THE TASK:
The answer must be only the lines below from the one holding "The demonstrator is" down to the one holding "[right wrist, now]", ends included, printed exactly; please omit all pictures.

EXTRACTED ENTRIES:
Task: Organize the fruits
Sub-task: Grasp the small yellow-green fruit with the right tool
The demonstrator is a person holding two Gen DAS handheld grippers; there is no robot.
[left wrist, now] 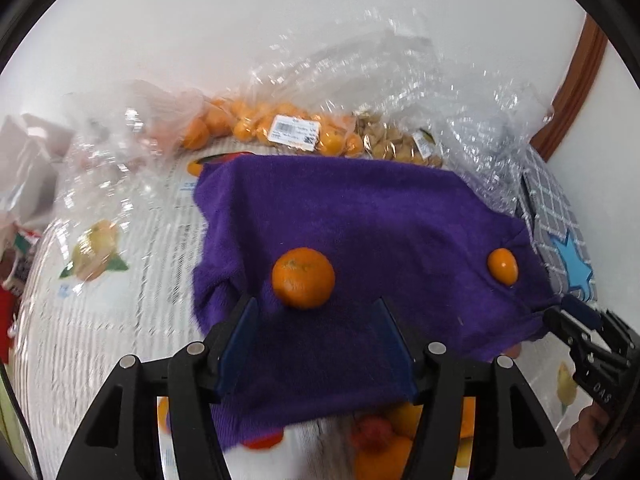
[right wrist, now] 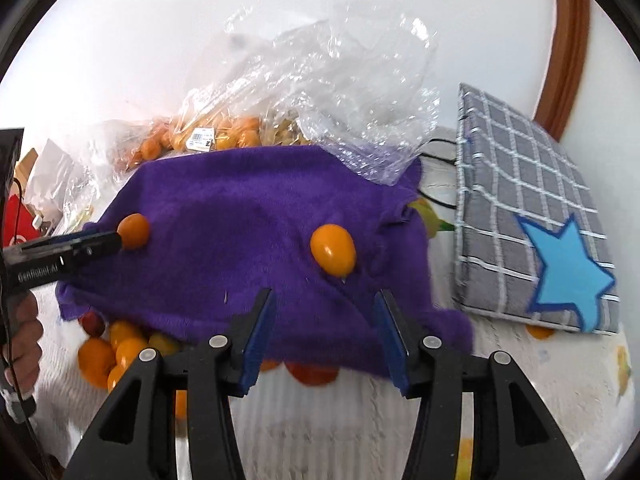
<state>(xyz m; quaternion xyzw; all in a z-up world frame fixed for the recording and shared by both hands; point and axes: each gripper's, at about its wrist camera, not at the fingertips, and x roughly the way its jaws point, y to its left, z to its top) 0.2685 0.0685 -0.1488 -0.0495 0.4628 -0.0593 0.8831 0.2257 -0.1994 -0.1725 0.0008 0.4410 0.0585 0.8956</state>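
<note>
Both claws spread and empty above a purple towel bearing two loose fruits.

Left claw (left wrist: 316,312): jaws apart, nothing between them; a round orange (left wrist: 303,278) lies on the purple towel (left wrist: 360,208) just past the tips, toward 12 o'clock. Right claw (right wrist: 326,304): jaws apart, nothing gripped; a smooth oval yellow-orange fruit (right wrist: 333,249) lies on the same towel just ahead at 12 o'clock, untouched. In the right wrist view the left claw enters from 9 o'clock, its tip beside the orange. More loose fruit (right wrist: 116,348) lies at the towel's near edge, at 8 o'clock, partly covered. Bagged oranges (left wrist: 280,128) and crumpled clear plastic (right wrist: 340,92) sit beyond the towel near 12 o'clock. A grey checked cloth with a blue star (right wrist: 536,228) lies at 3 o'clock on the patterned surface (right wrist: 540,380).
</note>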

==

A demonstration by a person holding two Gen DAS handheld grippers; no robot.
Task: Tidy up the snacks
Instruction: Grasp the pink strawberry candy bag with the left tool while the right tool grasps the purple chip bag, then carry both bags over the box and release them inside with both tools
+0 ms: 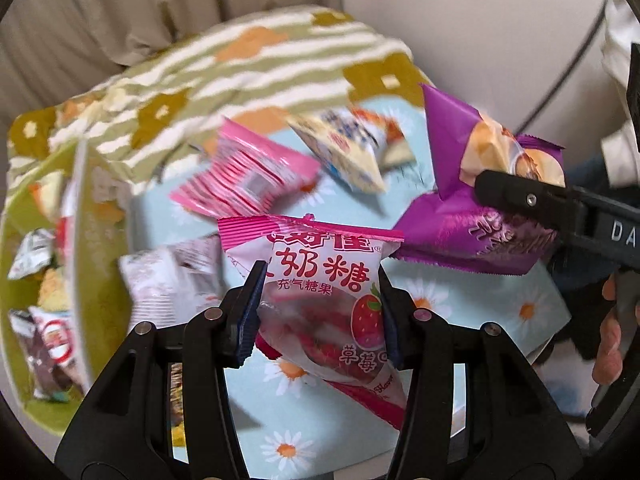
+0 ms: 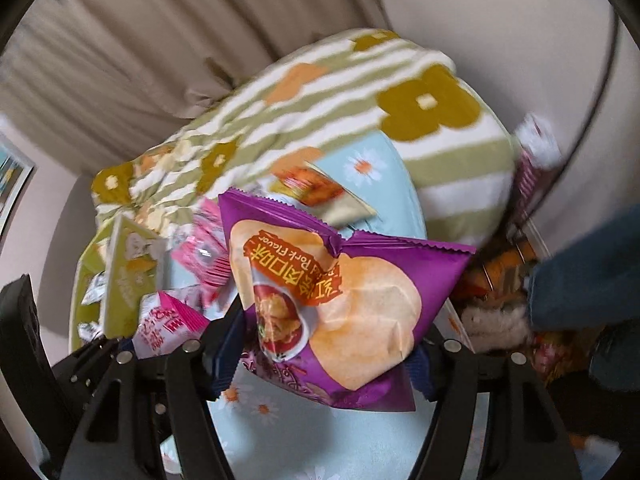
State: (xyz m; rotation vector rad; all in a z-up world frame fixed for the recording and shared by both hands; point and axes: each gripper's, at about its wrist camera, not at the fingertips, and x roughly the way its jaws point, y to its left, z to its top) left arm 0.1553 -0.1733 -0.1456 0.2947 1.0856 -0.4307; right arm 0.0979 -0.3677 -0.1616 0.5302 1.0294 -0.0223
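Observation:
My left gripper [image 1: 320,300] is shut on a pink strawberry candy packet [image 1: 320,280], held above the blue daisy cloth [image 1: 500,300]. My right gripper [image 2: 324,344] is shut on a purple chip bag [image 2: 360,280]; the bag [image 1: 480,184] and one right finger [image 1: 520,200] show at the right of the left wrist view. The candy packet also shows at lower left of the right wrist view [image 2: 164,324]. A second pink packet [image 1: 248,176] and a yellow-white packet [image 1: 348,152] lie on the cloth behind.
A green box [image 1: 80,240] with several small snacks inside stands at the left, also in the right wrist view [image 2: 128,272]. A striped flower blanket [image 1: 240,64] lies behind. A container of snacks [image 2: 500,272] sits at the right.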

SOLUTION TO THIS EXERCISE:
The demonstrator is a person holding two Gen DAS handheld grippers; there is no robot.
[left wrist, now] 
[right wrist, now] 

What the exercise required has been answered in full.